Where a line below holds the string "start", copy that line.

▶ [EXERCISE DATA]:
━━━
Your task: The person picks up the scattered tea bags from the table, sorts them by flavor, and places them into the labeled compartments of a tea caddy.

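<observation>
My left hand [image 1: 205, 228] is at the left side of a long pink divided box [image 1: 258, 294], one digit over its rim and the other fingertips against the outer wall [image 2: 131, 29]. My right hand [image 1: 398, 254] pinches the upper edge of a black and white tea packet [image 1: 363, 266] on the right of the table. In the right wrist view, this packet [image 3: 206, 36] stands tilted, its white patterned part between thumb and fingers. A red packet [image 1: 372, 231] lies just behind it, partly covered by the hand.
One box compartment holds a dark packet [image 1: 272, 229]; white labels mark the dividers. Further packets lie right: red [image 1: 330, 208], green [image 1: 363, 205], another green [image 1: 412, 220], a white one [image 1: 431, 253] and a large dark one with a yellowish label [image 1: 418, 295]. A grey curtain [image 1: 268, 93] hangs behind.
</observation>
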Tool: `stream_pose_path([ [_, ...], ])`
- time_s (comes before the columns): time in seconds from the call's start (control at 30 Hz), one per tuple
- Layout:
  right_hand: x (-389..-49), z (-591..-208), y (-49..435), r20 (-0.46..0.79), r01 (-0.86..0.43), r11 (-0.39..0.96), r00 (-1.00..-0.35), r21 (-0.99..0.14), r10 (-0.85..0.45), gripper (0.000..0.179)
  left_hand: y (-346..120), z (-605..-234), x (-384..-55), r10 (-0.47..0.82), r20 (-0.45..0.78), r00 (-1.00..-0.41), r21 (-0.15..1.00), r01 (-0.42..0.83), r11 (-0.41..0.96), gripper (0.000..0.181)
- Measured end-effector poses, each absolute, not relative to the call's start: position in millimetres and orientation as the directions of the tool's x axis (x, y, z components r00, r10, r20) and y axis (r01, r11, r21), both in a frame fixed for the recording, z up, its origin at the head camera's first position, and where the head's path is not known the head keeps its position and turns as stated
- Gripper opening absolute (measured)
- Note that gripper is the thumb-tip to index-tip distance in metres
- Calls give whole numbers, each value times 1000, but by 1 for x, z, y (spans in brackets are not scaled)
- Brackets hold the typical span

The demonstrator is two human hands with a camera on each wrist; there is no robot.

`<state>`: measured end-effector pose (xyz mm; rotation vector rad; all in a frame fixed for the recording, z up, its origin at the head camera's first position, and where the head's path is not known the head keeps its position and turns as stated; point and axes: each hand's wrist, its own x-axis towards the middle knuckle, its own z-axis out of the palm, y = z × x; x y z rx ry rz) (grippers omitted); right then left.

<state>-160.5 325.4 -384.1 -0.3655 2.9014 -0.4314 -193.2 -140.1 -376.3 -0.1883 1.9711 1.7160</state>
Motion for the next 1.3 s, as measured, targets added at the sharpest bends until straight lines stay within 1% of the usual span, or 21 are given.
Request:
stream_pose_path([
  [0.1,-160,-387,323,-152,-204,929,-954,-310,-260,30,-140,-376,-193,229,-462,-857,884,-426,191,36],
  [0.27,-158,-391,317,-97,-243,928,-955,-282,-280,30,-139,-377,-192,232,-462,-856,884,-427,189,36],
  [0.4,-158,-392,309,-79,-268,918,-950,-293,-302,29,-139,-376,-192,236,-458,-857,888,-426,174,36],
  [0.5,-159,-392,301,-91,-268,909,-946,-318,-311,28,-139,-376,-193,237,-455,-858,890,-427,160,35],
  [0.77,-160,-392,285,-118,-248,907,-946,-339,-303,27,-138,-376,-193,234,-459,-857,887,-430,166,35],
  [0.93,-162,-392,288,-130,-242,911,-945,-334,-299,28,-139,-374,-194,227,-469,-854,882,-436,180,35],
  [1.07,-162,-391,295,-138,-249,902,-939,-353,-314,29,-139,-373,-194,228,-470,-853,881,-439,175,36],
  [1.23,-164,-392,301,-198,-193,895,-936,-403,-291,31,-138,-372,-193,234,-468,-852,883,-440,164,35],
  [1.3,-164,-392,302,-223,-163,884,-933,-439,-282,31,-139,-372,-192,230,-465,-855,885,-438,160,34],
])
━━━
▶ [RESPONSE AREA]:
- time_s (comes before the columns): time in seconds from the call's start (control at 30 Hz), one per tuple
- Measured end-effector poses, each absolute, not relative to the call's start: position in millimetres and orientation as the directions of the tool's x axis (x, y, z components r00, r10, r20) and y axis (r01, r11, r21), both in a frame fixed for the recording, z up, its origin at the head camera's first position, and where the head's path is not known the head keeps its position and turns as stated

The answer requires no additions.